That’s the answer; the question is, what do the bad guys want?
Ultimately, the bottom line, at the end of the day, the spam, the botnets, the phishing emails, the hoax sites, it’s all about getting money, either directly or indirectly, from someone otherwise unwilling to give it up that easily.
Let’s start with spam, since there’s so dang much of it. I don’t have a percentage number, but some spam is legitimate sales material. Obviously, since very few of us really want to buy what’s being offered through emails we didn’t ask for, lots and lots of those emails have to be sent out in order for just one person to buy what they’re selling. There are people around the world whose job it is to figure out ways to get lots and lots of email out without triggering spam filters on their own ISPs. That has become an occupation, but I don’t know how we would name that job. Spam Filter Evasion Trainer? But from those legitimate emails, some people do actually buy those products.
There are some spam emails that are strictly to get you to buy something that isn’t actually being sold and shipped. They want you to give them your credit card number. About the time you figure out you haven’t received the thing you thought you bought, bogus charges start appearing on your credit card.

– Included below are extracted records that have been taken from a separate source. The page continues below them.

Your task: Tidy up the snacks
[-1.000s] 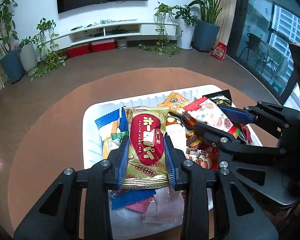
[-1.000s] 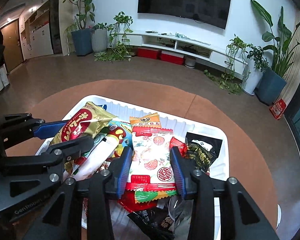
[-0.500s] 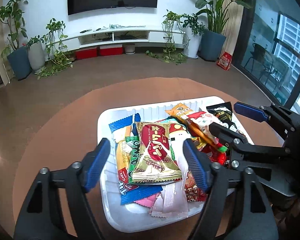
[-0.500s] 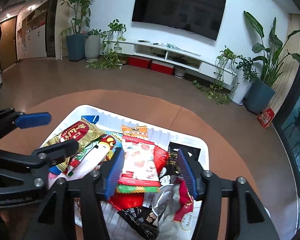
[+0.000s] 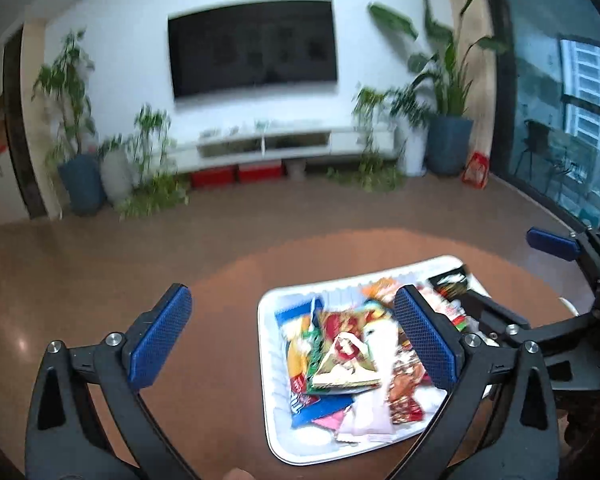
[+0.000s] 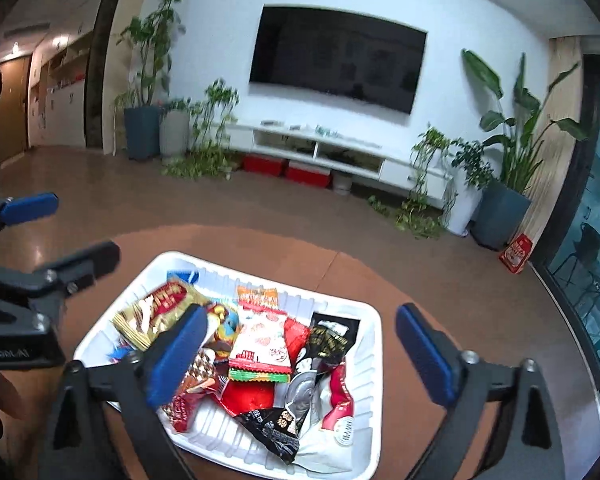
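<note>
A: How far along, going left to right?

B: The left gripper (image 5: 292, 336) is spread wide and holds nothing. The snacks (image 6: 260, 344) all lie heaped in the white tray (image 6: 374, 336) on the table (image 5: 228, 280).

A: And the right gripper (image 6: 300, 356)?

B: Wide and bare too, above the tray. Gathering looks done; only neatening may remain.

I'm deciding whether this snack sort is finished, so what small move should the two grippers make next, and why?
Probably lift both away and stop. The left gripper and right gripper are both open and hold nothing, and every snack packet in view, such as the gold and red wafer packet, lies inside the white ribbed plastic tray. None shows on the round brown table.
</note>
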The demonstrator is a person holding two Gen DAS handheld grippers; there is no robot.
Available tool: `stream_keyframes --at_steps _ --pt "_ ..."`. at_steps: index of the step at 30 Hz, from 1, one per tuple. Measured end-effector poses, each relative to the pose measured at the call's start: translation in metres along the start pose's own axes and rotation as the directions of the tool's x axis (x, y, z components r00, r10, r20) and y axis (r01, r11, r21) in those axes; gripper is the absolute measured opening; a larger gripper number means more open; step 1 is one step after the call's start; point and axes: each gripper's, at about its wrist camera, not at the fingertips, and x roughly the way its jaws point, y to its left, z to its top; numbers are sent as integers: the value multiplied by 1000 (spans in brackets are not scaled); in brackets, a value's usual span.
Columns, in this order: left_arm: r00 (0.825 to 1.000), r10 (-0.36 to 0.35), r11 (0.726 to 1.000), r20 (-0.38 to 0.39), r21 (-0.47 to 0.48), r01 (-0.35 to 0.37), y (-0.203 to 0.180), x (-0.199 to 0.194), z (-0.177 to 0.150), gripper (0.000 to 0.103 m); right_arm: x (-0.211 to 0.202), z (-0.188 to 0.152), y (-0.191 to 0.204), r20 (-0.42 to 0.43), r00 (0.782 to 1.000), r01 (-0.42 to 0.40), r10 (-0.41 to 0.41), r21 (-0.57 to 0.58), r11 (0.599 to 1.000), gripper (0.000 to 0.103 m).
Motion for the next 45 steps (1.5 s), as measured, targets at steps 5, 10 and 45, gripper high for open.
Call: stream_keyframes --at_steps 5,10,45 --pt "1000 -21 1000 -20 -15 21 -13 -43 2 103 -35 -5 -18 53 999 0 -4 77 997 103" --pt "975 213 977 68 -41 -211 -30 -90 -20 103 -62 -16 -34 60 998 -18 9 155 988 103" --pt "958 45 971 -284 -213 -109 -13 -22 -83 103 -59 -74 -16 -139 990 53 -29 174 983 103"
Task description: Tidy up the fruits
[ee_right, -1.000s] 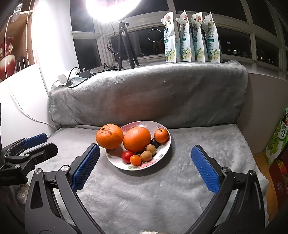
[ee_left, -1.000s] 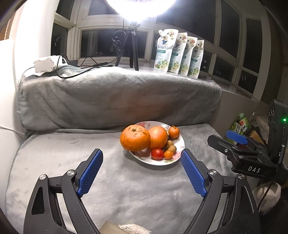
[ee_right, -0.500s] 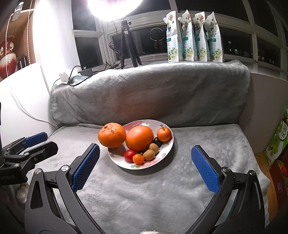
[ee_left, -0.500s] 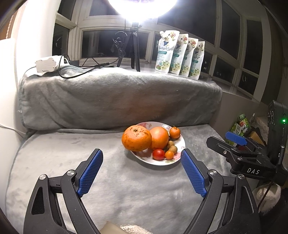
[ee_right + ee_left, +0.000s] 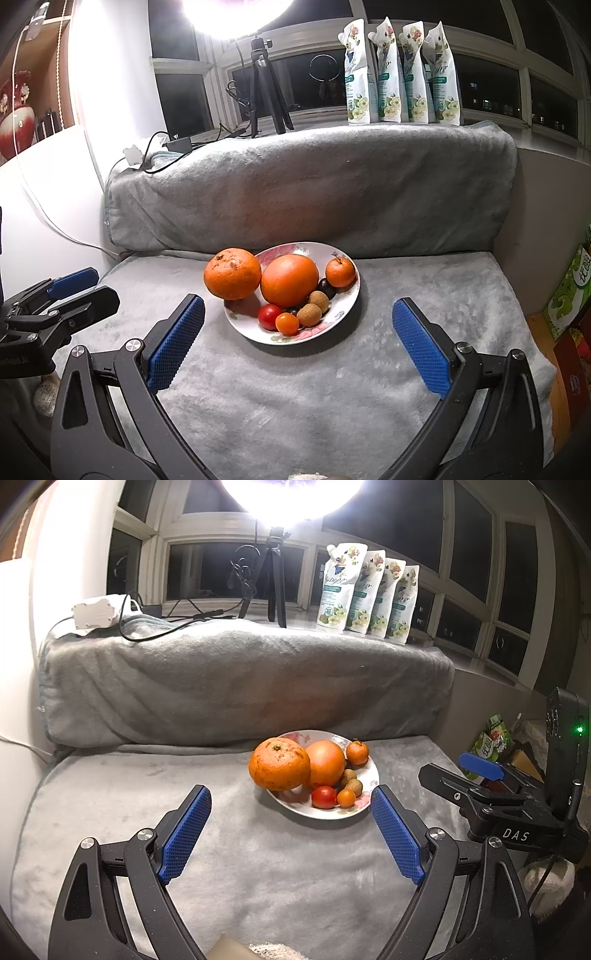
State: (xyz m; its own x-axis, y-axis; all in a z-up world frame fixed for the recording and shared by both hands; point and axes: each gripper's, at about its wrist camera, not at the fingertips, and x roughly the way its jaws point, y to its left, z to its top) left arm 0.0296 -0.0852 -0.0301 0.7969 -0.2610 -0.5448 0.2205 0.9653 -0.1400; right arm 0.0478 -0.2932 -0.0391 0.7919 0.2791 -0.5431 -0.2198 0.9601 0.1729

Some emails aren’t “spam”, but are phishing expeditions. The purpose is to get you to click on a link that looks like someplace you trust, like a bank or credit card company, and provide your login credentials. Here’s where you get to pay attention: When you click that link, if you watch the bottom left corner of your screen, you’ll see strange stuff appear and go away. That appearing-and-going-away thing is normal, what may not be normal is WHAT appears. If you’re genuinely clicking on your bank, your bank’s name should appear. If you’re clicking on Amazon, Amazon.com should appear. Get the picture? If something else appears, and you go ahead and log in anyway, you’ve just given your banking credentials or your Amazon account login to someone who shouldn’t have them, and on their end, they have them stored in a database for future use. ALSO–you should check out my post on web encryption and security if you haven’t already, because if you want to go to your bank or to Amazon (well, at least to your account information on Amazon), you should look for that padlock and Extended Validation. It is doubtful that a bogus site will have those encryption details–so far I haven’t heard of them having been able to get spoofed.
There are a few different motives behind malware. One is to get you to pay a ransom to get rid of it (see my post on Cryptolocker); another is to set up a botnet to send out spam or feed malware to other computers. Still another is to install keylogger software to capture your login credentials and feed them back to the mothership. Yet a different type is designed to break security on one machine so that others can be accessed (that was the design of the recent Target breach).
There exists an actual marketplace for stolen credit card numbers. NPR’s Planet Money did a podcast that explained it in plain English, and when you see how that works, you can kind of see how the pieces all fit together. Most of the credit cards exchanged on that market come from data breaches but there are some that come from those emails that look like they have something to sell.
Be aware that unless you know the person at the other end of the email, they want something from you, usually money. Be aware that unless you know exactly what you’re clicking on, you could be inviting a bad guy onto your computer. Be aware that you have ways to know who you’re doing business with. Most of the problems we see dealing with technology could have been prevented if someone would simply have Been Aware.